The morning after
After ten years of work, I recently finished a book on Early America’s most sensational rape trial and its long aftermath. In the opening scene of The Sewing Girl’s Tale: A Story of Crime and Consequences in Revolutionary America (2022), I evoke the image of seventeen-year-old Lanah Sawyer sitting in the back room of a New York brothel one morning in the summer of 1793, with a needle and thread, repairing her damaged gown. Lanah had been assaulted the previous night, and then trapped in that small, dark, space. But she didn’t want to leave until she could appear “in the streets decently.”
A month later, during the young woman’s prosecution of Henry Bedlow for rape, the attorney general produced the gown in court. It was the only piece of forensic evidence introduced by either side. Despite Lanah’s skill, signs of damage were still visible; legally, they were what made it significant. For the prosecution, the gown’s rips and tears were evidence: proof that Bedlow’s assault had been violent and that Lanah’s resistance had been vigorous.
Lanah Sawyer’s story highlights the importance of the modern distinction between our fear of “stranger danger” and the realities of acquaintance rape—a distinction that this rape trial helped create. By 1793, rape was commonly defined as the “carnal knowledge of a woman forcibly and against her will”—though the word “forcibly” wasn’t in the original statute. It had been added by legal commentaries published in the eighteenth century as part of a broader effort to narrow the effective definition of rape to cases involving violent surprise attacks by lower-status strangers.

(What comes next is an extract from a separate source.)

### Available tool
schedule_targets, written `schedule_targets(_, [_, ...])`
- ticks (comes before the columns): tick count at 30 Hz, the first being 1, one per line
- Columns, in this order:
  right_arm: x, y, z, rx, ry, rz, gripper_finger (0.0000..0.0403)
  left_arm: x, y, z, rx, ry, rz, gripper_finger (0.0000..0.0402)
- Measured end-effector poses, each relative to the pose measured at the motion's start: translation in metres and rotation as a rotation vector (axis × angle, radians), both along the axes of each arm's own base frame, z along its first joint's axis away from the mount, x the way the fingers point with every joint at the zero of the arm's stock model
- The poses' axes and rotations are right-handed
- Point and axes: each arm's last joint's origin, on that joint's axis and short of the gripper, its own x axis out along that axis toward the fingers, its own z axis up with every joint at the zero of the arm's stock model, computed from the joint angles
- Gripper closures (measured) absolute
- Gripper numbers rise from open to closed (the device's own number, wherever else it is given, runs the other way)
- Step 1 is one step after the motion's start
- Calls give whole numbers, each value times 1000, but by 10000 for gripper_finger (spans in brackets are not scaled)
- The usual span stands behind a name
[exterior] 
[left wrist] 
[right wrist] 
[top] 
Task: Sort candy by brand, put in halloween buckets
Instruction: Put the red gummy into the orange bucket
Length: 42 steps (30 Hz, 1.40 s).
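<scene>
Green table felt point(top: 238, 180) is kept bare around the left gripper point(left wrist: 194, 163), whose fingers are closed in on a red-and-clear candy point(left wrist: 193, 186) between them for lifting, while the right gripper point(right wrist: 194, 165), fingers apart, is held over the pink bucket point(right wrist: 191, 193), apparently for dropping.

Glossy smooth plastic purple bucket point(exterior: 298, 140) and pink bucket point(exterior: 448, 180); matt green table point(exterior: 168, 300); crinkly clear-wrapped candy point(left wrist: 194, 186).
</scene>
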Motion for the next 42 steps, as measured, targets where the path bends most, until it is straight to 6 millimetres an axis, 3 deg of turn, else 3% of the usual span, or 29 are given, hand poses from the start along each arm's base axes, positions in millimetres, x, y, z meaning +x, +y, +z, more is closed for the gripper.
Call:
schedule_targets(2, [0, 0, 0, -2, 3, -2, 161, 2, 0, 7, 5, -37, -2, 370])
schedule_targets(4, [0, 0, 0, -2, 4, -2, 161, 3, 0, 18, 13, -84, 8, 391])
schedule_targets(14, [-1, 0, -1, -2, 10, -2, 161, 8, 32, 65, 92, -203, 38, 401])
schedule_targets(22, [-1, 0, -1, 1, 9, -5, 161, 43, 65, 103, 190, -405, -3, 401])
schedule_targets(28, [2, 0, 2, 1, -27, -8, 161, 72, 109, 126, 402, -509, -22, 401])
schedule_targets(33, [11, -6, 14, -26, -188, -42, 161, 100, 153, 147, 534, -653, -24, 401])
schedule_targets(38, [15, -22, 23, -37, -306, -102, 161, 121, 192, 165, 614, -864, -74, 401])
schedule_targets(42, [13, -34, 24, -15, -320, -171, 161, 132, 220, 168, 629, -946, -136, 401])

Most notably, the English jurist Matthew Hale had emphasized the supposedly enormous power of a woman bringing a rape charge and the possibility that her claim was “false and malicious.” The accuser’s credibility, he proposed, should be evaluated in light of specific circumstances: Did she have a good reputation? Did she cry out for help when attacked? Did her body bear the signs of physical violence? Did she report the crime while it was still recent? During Lanah Sawyer’s prosecution of Henry Bedlow in 1793, his defense lawyers relentlessly tried to push the law even further—raising virtually impossible standards for victims of acquaintance rapes. “The life of a citizen,” they reminded the all-male jury, “lies in the hands of woman.” The result made prosecuting sexual assaults among acquaintances all but impossible.
Over the years, I’ve pieced together the fragmentary references to Lanah’s Sawyer’s clothing in William Wyche’s Report of the Trial of Henry Bedlow (1793) and puzzled over what they add up to. What would her gown have looked like? How would it have been constructed? Where would she have carried the sewing equipment needed to repair it? And what did the evidence of the damaged gown tell us?
To answer these questions, I’ve researched the fashions of the period. I’ve consulted with leading experts. And I’ve have had the good fortune to examine in person a number of dresses and accessories that date back to Lanah Sawyer’s day.
Linda Baumgarten
My assumptions about Lanah Sawyer’s clothing were transformed about five years ago, when I met with Linda Baumgarten at Colonial Williamsburg. She is a leading expert on early American textiles and the author of several important books, including What Clothes Reveal: The Language of Clothing in Colonial and Federal America (2002).